L’Orbe pâle/Ah ! les désirs !

Eugène Figuière et Cie (p. 21-22).


AH ! les désirs ! le Désir résistant à la mélancolique lune qui alanguit les corps et édulcore les âmes.

Dans des corps nus et froids, comme la mer sous la lune, des ardeurs plus terribles que sa froideur sereine ! Sous sa lumière froide et blafarde, des corps tendus, des reins arqués, des haleines précipitées, des yeux éblouis et affolés, des mains chaudes et des girons douloureux de trop de plénitude ; toute l’atroce ardeur des midis, mais refrénés pour des caresses lentes, mélancoliques d’être si lentes et si longues.

Être de fantastiques ombres aux multiples aspects, se profilant monstrueusement sous la lune : croupes bestiales, croupes inversées, pâles comme la lune, mais chaudes malgré la peau froide irradiant les rayons lunaires.

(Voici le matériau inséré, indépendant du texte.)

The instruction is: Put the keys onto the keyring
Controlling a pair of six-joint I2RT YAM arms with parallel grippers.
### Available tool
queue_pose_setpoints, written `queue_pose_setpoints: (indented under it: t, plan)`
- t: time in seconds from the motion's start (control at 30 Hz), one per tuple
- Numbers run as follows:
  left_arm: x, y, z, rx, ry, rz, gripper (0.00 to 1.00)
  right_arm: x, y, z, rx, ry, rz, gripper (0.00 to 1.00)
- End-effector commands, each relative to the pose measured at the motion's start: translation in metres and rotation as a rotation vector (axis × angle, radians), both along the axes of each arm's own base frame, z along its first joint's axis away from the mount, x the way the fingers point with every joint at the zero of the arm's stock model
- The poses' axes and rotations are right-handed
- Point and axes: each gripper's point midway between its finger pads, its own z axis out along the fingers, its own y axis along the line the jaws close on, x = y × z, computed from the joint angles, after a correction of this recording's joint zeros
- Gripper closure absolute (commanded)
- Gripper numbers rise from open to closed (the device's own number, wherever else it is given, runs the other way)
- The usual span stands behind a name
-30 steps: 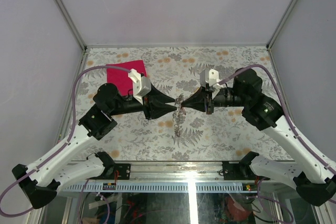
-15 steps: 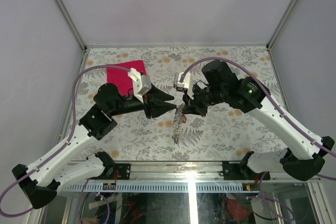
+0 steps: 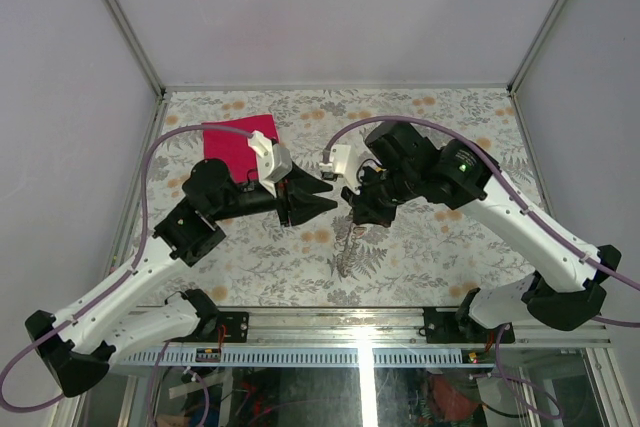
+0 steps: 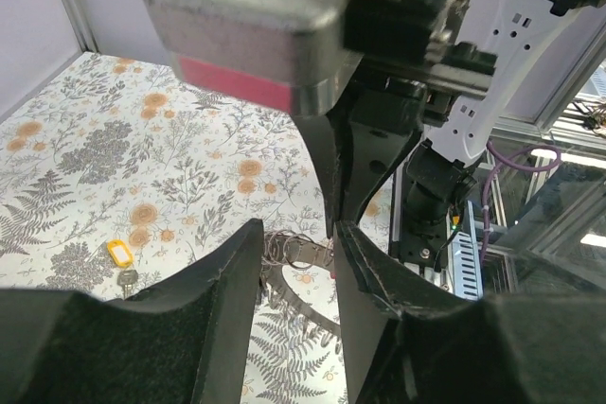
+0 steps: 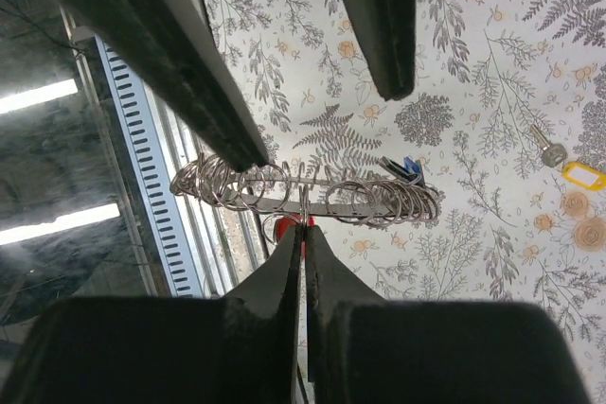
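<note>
Overhead view. The left arm is extended from the lower left of the frame towards the centre, forearm nearly level. Its left gripper [image 3: 328, 196] is pointed to the right. The right arm is arched up from the lower right and folded back over the middle. Its right gripper [image 3: 352, 215] is turned down and to the left, tip to tip with the other but apart from it. The keyring [image 3: 346, 247] is seen as a thin silvery strand hanging just below the right gripper, over the flower-printed table [image 3: 430, 247]. A pink cloth [image 3: 232, 147] lies flat in the upper left, behind the left wrist.

Right wrist view. The right jaws are pressed together on one wire of the keyring, which is strung across mid-frame as a long loop crowded with small rings. A blue piece [image 5: 407, 169] is attached near its right end, and a small red piece [image 5: 287, 227] shows just beside the fingertips. A yellow-headed key [image 5: 572, 171] lies alone on the table at the right edge.

Left wrist view. The left jaws are held partly apart with nothing between them. The keyring is visible through the gap, lower in the frame.
</note>
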Motion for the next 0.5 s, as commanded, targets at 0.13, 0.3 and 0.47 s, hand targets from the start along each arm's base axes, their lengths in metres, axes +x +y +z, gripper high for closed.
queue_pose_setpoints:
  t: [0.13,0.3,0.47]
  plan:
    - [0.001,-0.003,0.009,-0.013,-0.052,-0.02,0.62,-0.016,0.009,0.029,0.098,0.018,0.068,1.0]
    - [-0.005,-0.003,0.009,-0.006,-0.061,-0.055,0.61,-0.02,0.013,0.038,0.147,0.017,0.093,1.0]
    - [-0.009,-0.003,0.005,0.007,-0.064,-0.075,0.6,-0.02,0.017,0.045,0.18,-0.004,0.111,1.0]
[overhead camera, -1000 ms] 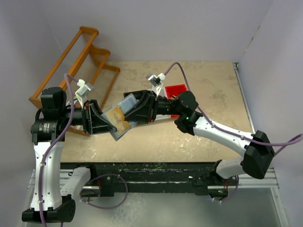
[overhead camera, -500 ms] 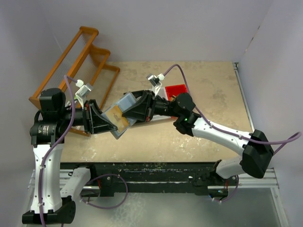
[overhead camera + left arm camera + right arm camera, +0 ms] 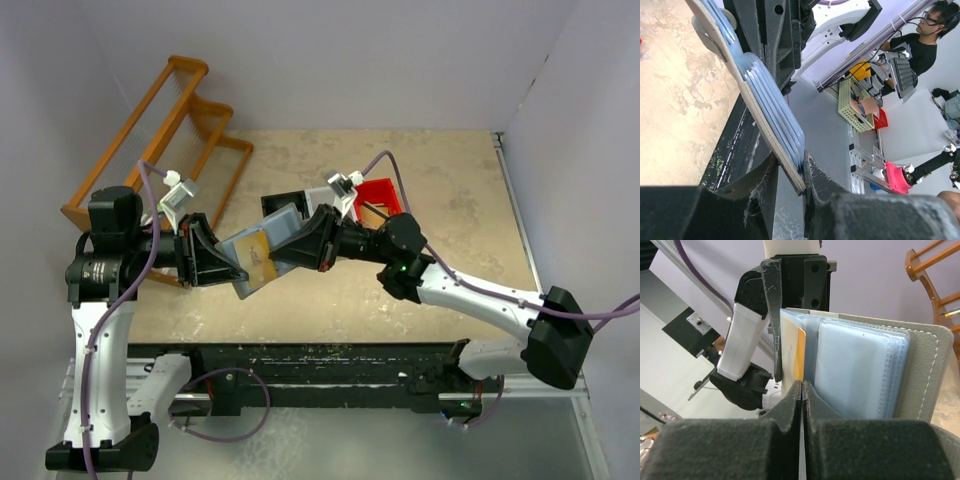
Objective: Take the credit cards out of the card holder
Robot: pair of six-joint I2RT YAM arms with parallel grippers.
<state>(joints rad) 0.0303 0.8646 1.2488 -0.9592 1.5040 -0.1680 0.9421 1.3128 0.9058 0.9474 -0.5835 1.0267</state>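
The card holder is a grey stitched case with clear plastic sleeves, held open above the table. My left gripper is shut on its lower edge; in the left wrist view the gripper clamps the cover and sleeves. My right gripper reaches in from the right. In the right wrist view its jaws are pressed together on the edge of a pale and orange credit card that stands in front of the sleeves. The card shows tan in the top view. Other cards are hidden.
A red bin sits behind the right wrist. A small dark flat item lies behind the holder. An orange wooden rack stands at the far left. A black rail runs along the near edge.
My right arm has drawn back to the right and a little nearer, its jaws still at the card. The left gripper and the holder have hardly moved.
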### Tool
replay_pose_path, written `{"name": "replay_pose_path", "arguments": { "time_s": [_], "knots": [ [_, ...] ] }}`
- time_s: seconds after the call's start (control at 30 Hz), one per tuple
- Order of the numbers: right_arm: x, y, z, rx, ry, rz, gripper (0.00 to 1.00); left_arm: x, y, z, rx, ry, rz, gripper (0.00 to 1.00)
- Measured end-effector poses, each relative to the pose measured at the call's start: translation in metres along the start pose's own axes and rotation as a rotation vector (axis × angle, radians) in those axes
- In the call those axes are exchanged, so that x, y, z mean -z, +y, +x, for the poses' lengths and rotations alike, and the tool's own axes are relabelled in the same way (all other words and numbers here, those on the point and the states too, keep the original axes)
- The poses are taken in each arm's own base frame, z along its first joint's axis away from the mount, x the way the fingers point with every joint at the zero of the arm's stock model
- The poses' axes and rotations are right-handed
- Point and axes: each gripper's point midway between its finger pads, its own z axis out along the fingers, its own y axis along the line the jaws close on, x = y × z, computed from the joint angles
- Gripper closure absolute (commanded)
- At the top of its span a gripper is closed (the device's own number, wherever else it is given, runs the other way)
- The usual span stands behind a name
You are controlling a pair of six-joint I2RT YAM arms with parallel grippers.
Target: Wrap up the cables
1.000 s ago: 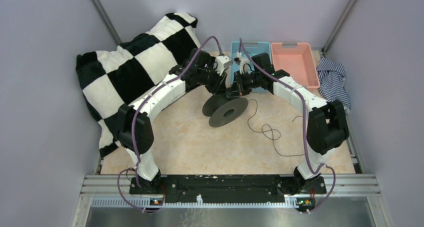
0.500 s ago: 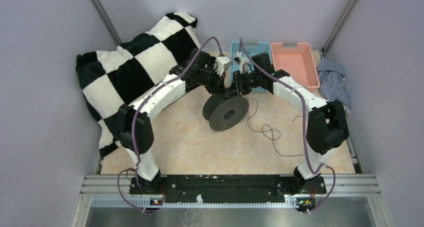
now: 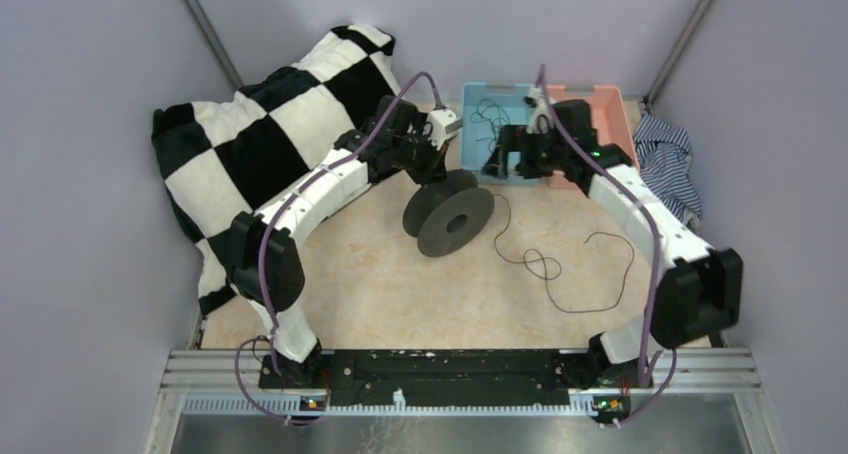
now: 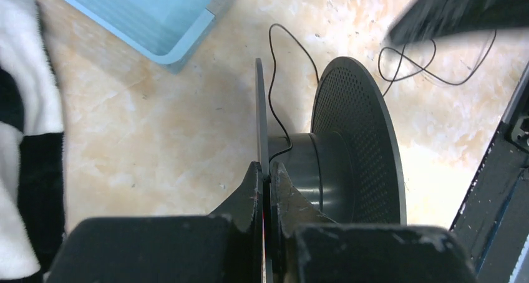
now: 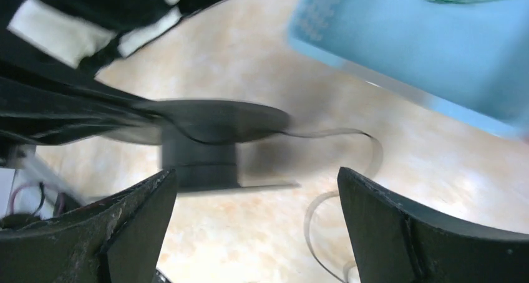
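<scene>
Cable [image 3: 541, 265] slack; left hand [image 4: 267, 172] tight on spool [image 3: 455, 220].

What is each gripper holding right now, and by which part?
The left gripper pinches the black round plastic spool by the rim of its thin flange. The right gripper stands open, holding nothing.

One long cable [image 3: 540, 265], super thin, black and stringy, lies loose on the table right of centre in the top view. It snakes around in a big lazy curve with a small figure-eight loop in the middle. Its far end runs up to the spool [image 3: 455, 224] just left of it. The left wrist view shows it [image 4: 272, 77] dropping between the discs onto the hub. More thin black cables [image 3: 490, 111] sit tangled in the blue bin [image 3: 500, 88], upper middle.
</scene>
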Motion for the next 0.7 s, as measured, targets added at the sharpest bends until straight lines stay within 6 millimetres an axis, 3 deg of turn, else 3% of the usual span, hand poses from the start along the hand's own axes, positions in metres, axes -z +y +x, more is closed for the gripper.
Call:
{"name": "replay_pose_path", "arguments": {
  "time_s": [0.1,0.2,0.37,0.5,0.6,0.7],
  "knots": [
    [0.045,-0.045,-0.004,-0.098,-0.144,0.123,0.01,0.011,0.001,-0.009,-0.009,-0.022,-0.040,1.00],
    [0.079,-0.083,0.016,-0.164,-0.229,0.260,0.01,0.032,-0.002,-0.027,-0.027,-0.086,-0.086,1.00],
    [0.068,-0.079,0.061,-0.147,-0.146,0.244,0.01,0.089,-0.017,-0.065,-0.052,-0.259,-0.187,1.00],
    [0.047,-0.073,0.120,-0.073,-0.016,0.245,0.01,0.128,-0.026,-0.086,-0.048,-0.384,-0.258,1.00],
    [0.044,-0.074,0.156,-0.023,0.044,0.260,0.02,0.144,-0.030,-0.092,-0.026,-0.433,-0.286,1.00],
    [0.047,-0.083,0.160,-0.005,0.042,0.301,0.06,0.149,-0.029,-0.094,0.002,-0.448,-0.305,1.00]
  ]
}}
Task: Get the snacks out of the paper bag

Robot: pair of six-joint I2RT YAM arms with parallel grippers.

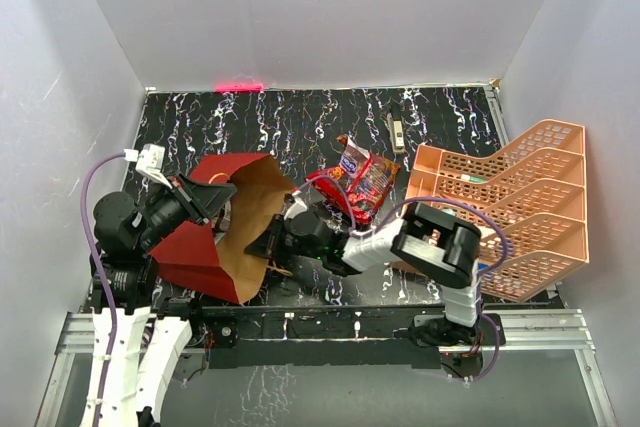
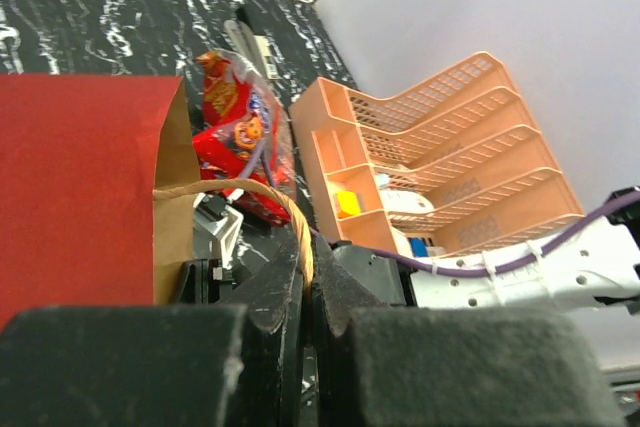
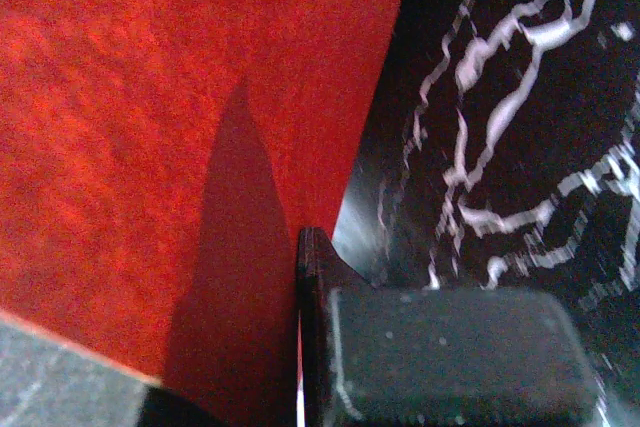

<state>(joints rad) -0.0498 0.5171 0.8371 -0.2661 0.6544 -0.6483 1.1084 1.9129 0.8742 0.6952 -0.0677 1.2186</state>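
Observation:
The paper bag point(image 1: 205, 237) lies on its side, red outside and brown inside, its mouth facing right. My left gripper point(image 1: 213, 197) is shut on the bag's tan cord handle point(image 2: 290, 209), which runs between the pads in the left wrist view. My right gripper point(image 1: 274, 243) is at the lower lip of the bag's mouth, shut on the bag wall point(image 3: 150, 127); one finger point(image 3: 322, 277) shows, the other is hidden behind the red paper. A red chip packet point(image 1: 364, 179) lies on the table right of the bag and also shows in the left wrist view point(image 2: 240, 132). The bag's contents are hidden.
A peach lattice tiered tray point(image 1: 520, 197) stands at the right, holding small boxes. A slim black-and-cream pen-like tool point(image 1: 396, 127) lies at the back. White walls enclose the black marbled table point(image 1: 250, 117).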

Et des bouches malgré la fraîcheur des lèvres, gourmandes de tiédeurs — tièdes parce qu’à l’ombre de la lune, sous la chair — jusqu’à l’irrésistible et finale étreinte des corps froids et ardents qui ne peuvent plus attendre. Étreinte de l’aube qui va naître et qui ne peut plus attendre, étreinte sans galopante chevauchée et sans cri : immobile et muette.

Seule, et rêver tout cela ! Et attendre, lorsque comme l’étreinte et comme l’aube on ne peut plus attendre, attendre sous la sérénité froide de la lune.